[[ Given information, beginning ]]
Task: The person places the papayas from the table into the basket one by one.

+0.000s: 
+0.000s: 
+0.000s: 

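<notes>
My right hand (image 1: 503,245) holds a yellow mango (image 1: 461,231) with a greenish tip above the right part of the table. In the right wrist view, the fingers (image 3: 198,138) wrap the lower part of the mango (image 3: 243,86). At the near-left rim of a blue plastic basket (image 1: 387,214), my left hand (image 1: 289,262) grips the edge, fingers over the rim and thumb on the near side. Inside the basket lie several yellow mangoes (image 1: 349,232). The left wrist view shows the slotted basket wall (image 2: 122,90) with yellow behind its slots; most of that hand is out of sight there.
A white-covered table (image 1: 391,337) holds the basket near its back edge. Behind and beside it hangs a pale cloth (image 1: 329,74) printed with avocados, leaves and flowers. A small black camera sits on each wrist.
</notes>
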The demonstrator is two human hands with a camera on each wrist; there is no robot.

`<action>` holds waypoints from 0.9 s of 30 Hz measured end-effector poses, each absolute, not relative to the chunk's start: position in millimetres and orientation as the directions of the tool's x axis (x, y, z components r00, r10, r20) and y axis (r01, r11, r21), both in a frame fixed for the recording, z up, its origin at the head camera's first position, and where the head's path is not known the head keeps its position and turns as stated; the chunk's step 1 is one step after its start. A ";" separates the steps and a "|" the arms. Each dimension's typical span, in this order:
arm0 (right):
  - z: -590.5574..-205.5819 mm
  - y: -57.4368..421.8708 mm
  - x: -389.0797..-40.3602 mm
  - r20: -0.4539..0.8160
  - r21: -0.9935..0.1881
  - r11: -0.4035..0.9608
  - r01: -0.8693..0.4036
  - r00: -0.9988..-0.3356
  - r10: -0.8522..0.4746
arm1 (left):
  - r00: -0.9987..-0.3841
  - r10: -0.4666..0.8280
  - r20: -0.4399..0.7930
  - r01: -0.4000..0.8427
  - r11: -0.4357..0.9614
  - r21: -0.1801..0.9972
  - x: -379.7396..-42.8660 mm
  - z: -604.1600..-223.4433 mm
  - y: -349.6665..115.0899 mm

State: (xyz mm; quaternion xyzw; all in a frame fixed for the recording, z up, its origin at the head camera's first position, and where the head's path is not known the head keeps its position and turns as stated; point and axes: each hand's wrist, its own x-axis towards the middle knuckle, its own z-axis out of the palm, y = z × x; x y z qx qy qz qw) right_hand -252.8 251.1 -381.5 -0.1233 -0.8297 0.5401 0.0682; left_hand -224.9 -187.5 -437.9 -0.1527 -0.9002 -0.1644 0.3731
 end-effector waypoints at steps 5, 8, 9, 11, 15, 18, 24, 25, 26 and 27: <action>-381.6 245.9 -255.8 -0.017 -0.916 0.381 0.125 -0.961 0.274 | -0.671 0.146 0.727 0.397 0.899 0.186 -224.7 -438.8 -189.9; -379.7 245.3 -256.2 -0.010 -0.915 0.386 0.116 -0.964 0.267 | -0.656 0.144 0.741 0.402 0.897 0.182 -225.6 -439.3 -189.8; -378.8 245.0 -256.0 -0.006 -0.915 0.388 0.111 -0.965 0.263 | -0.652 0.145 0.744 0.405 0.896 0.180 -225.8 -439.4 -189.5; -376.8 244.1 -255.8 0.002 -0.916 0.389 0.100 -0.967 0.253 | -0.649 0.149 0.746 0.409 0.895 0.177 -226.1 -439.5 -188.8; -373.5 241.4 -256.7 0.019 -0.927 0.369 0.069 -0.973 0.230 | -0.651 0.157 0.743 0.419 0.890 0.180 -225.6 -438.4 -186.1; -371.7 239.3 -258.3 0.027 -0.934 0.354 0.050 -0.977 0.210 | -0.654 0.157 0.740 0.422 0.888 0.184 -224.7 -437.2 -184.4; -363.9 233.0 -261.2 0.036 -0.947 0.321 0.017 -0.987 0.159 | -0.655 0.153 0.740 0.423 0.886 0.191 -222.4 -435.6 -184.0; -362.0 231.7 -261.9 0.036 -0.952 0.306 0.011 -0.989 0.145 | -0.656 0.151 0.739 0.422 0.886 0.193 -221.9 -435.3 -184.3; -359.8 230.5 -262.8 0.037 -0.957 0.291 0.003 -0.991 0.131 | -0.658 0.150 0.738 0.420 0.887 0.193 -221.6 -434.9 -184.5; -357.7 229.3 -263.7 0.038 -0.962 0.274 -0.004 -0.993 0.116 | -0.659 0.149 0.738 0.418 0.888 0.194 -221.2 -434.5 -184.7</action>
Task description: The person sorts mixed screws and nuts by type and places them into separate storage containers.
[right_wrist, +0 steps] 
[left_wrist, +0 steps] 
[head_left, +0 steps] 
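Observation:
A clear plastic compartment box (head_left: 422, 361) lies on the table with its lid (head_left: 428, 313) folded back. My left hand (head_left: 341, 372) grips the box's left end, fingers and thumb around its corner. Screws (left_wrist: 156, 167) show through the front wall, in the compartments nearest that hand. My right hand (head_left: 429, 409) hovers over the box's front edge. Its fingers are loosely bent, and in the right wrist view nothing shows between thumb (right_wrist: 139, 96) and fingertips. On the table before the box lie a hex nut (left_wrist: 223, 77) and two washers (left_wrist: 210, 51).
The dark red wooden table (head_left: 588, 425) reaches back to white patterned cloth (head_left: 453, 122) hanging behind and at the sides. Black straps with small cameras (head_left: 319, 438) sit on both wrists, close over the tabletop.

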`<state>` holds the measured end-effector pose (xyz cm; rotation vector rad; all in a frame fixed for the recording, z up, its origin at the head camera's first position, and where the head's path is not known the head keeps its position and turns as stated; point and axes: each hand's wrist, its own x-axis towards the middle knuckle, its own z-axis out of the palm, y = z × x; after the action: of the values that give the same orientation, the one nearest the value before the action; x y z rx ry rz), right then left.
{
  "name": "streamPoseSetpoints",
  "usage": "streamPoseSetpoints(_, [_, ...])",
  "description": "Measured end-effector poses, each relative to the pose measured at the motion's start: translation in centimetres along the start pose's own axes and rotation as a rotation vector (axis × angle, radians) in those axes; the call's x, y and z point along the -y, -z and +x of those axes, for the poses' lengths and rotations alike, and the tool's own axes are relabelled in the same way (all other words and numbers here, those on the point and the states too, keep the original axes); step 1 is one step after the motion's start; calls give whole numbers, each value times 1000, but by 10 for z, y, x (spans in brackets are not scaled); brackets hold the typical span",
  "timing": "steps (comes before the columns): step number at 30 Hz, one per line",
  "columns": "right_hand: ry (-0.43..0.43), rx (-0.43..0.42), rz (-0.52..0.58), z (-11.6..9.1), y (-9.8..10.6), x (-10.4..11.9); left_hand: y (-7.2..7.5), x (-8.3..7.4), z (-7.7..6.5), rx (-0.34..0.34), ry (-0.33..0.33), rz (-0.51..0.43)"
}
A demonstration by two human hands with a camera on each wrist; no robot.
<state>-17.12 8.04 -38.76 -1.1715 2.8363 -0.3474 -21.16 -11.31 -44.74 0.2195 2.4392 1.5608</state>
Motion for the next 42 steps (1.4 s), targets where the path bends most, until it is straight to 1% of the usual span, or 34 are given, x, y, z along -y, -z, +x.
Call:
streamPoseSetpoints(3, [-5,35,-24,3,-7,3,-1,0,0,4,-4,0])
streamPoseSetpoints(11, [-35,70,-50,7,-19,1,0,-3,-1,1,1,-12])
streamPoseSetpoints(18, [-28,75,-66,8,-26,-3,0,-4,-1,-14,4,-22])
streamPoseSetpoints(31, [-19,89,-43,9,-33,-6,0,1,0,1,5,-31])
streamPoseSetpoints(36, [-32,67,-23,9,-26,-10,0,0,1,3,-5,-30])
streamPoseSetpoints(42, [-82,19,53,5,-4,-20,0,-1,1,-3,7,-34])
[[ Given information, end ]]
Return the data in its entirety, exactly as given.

Solution to this task
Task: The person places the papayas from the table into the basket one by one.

+0.000s: 
+0.000s: 
+0.000s: 

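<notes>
My right hand (image 1: 503,245) holds a yellow mango (image 1: 461,231) with a greenish tip above the right part of the table. In the right wrist view, the fingers (image 3: 198,138) wrap the lower part of the mango (image 3: 243,86). At the near-left rim of a blue plastic basket (image 1: 387,214), my left hand (image 1: 289,262) grips the edge, fingers over the rim and thumb on the near side. Inside the basket lie several yellow mangoes (image 1: 349,232). The left wrist view shows the slotted basket wall (image 2: 122,90) with yellow behind its slots; most of that hand is out of sight there.
A white-covered table (image 1: 391,337) holds the basket near its back edge. Behind and beside it hangs a pale cloth (image 1: 329,74) printed with avocados, leaves and flowers. A small black camera sits on each wrist.
</notes>
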The demonstrator is two human hands with a camera on each wrist; there is no robot.

`<action>` holds waypoints from 0.9 s of 30 Hz measured end-effector poses, each absolute, not relative to the chunk's start: position in millimetres and orientation as the directions of the tool's x axis (x, y, z components r00, r10, r20) and y axis (r01, r11, r21), both in a frame fixed for the recording, z up, its origin at the head camera's first position, and where the head's path is not known the head keeps its position and turns as stated; the chunk's step 1 is one step after its start. A ";" separates the steps and a "|" the arms. Each dimension's typical span, in this order:
arm0 (right):
  - z: -590.5574..-205.5819 mm
  - y: -57.4368..421.8708 mm
  - x: -389.0797..-40.3602 mm
  - r20: -0.4539..0.8160
  - r21: -0.9935..0.1881
  - r11: -0.4035..0.9608
  - r01: -0.8693..0.4036
  - r00: -0.9988..-0.3356
  - r10: -0.8522..0.4746
arm1 (left):
  - r00: -0.9987..-0.3841
  - r10: -0.4666..0.8280
  - r20: -0.4399..0.7930
  - r01: -0.4000..0.8427
  - r11: -0.4357..0.9614
  - r21: -0.1801..0.9972
  - x: -379.7396..-42.8660 mm
  - z: -604.1600..-223.4433 mm
  - y: -349.6665..115.0899 mm

State: (xyz mm; quaternion xyzw; all in a frame fixed for the recording, z up, its origin at the head camera's first position, and where the head's path is not known the head keeps its position and turns as stated; point and axes: each hand's wrist, its own x-axis towards the middle knuckle, its own z-axis out of the palm, y = z × x; x y z qx qy qz qw) right_hand -252.8 251.1 -381.5 -0.1233 -0.8297 0.5401 0.0682; left_hand -224.9 -187.5 -437.9 -0.1527 -0.9002 -0.1644 0.3731
 end-effector waypoints at steps 5, 8, 9, 11, 15, 18, 24, 25, 26 and 27: <action>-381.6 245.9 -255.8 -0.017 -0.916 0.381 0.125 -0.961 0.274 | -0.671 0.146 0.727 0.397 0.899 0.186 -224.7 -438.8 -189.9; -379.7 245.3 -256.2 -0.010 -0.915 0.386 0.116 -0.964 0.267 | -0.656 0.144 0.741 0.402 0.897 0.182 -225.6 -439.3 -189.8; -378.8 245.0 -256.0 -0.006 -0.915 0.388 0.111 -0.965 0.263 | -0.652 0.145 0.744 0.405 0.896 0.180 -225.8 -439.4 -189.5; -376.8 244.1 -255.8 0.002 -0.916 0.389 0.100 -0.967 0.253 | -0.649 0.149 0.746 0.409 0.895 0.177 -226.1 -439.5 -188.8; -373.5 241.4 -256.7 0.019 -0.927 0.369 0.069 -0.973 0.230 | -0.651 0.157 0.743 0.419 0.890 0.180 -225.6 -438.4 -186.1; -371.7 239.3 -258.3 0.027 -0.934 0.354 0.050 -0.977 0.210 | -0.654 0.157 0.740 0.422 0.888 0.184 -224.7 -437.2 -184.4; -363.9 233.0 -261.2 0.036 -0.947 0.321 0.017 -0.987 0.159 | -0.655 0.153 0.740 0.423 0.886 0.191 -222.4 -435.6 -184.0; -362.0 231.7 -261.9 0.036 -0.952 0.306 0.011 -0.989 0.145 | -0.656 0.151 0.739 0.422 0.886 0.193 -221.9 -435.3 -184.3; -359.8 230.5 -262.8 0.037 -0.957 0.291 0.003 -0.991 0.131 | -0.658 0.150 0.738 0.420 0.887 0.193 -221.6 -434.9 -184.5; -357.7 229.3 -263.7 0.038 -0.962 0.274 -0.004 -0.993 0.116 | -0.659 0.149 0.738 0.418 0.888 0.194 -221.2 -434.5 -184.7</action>
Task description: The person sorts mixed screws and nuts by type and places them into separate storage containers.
[right_wrist, +0 steps] 
[left_wrist, +0 steps] 
[head_left, +0 steps] 
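Observation:
A clear plastic compartment box (head_left: 422, 361) lies on the table with its lid (head_left: 428, 313) folded back. My left hand (head_left: 341, 372) grips the box's left end, fingers and thumb around its corner. Screws (left_wrist: 156, 167) show through the front wall, in the compartments nearest that hand. My right hand (head_left: 429, 409) hovers over the box's front edge. Its fingers are loosely bent, and in the right wrist view nothing shows between thumb (right_wrist: 139, 96) and fingertips. On the table before the box lie a hex nut (left_wrist: 223, 77) and two washers (left_wrist: 210, 51).
The dark red wooden table (head_left: 588, 425) reaches back to white patterned cloth (head_left: 453, 122) hanging behind and at the sides. Black straps with small cameras (head_left: 319, 438) sit on both wrists, close over the tabletop.
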
`<state>` holds the measured end-effector pose (xyz cm; rotation vector rad; all in a frame fixed for the recording, z up, its origin at the head camera's first position, and where the head's path is not known the head keeps its position and turns as stated; point and axes: each hand's wrist, its own x-axis towards the middle knuckle, its own z-axis out of the palm, y = z × x; after the action: of the values that give the same orientation, the one nearest the value before the action; x y z rx ry rz), right then left.
{
  "name": "streamPoseSetpoints",
  "usage": "streamPoseSetpoints(_, [_, ...])",
  "description": "Measured end-effector poses, each relative to the pose measured at the motion's start: translation in centimetres along the start pose's own axes and rotation as a rotation vector (axis × angle, radians) in those axes; the call's x, y and z point along the -y, -z and +x of those axes, for the poses' lengths and rotations alike, and the tool's own axes are relabelled in the same way (all other words and numbers here, those on the point and the states too, keep the original axes); step 1 is one step after the motion's start; calls give whole numbers, each value times 1000, but by 10 for z, y, x (spans in brackets are not scaled); brackets hold the typical span",
  "timing": "steps (comes before the columns): step number at 30 Hz, one per line",
  "columns": "right_hand: ry (-0.43..0.43), rx (-0.43..0.42), rz (-0.52..0.58), z (-11.6..9.1), y (-9.8..10.6), x (-10.4..11.9); left_hand: y (-7.2..7.5), x (-8.3..7.4), z (-7.7..6.5), rx (-0.34..0.34), ry (-0.33..0.33), rz (-0.51..0.43)"
}
A demonstration by two human hands with a camera on each wrist; no robot.
<state>-17.12 8.04 -38.76 -1.1715 2.8363 -0.3474 -21.16 -11.31 -44.74 0.2195 2.4392 1.5608</state>
Motion for the next 42 steps (1.4 s), targets where the path bends most, until it is straight to 1% of the usual span, or 34 are given, x, y, z along -y, -z, +x.
Call:
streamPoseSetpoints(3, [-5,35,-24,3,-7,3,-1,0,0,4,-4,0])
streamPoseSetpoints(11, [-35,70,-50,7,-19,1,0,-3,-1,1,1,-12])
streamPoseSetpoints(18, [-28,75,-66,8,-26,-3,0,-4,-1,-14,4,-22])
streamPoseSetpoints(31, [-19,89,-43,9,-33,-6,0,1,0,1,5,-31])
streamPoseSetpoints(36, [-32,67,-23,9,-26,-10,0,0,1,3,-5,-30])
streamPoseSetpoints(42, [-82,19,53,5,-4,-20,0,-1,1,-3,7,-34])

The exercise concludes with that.